- TASK TO COMPLETE: Copy the listing as it is written, and leave each picture out.

- RECORDED INFORMATION:
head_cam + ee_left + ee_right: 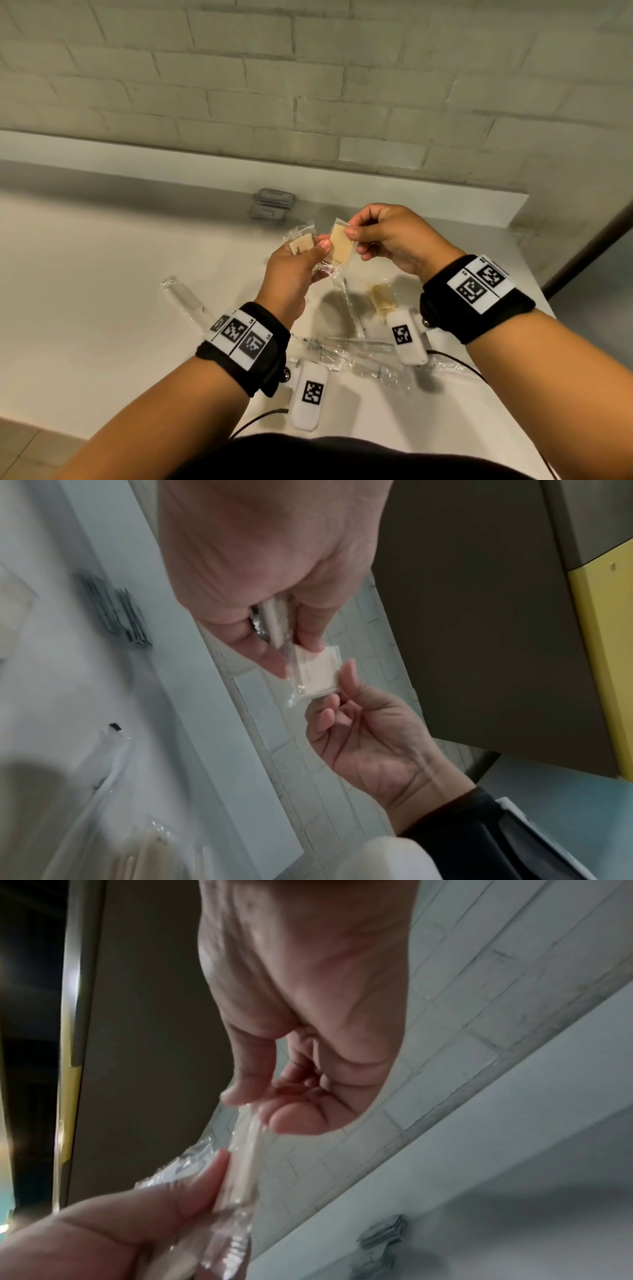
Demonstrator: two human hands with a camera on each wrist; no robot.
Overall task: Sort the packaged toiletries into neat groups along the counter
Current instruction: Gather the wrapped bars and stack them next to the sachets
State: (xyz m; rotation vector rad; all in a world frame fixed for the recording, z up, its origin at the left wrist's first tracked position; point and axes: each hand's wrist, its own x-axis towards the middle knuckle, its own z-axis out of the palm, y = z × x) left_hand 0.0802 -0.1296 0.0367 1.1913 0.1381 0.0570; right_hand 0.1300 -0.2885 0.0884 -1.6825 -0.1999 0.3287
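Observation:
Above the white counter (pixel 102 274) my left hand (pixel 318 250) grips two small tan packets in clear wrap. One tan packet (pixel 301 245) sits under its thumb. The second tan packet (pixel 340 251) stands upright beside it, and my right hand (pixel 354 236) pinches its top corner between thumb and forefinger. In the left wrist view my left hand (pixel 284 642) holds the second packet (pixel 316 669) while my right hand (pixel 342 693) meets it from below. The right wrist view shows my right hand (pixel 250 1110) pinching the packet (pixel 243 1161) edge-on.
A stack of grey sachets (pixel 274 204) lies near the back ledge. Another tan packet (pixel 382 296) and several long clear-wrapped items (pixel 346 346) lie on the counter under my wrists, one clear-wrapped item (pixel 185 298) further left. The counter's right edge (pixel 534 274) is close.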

- ANSWER TO THIS EXERCISE:
head_cam + ee_left + ee_right: 
Demonstrator: two human hands with a camera on each wrist; no robot.
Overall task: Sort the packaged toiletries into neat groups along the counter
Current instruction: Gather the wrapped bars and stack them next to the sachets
State: (xyz m; rotation vector rad; all in a world frame fixed for the recording, z up, its origin at the left wrist's first tracked position; point and axes: each hand's wrist, its own x-axis towards the middle knuckle, its own z-axis out of the palm, y = z × x) left_hand 0.0802 -0.1296 0.0367 1.1913 0.1381 0.0570; right_hand 0.1300 -0.2885 0.0884 -1.6825 -0.1999 0.3287
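Observation:
Above the white counter (pixel 102 274) my left hand (pixel 318 250) grips two small tan packets in clear wrap. One tan packet (pixel 301 245) sits under its thumb. The second tan packet (pixel 340 251) stands upright beside it, and my right hand (pixel 354 236) pinches its top corner between thumb and forefinger. In the left wrist view my left hand (pixel 284 642) holds the second packet (pixel 316 669) while my right hand (pixel 342 693) meets it from below. The right wrist view shows my right hand (pixel 250 1110) pinching the packet (pixel 243 1161) edge-on.
A stack of grey sachets (pixel 274 204) lies near the back ledge. Another tan packet (pixel 382 296) and several long clear-wrapped items (pixel 346 346) lie on the counter under my wrists, one clear-wrapped item (pixel 185 298) further left. The counter's right edge (pixel 534 274) is close.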

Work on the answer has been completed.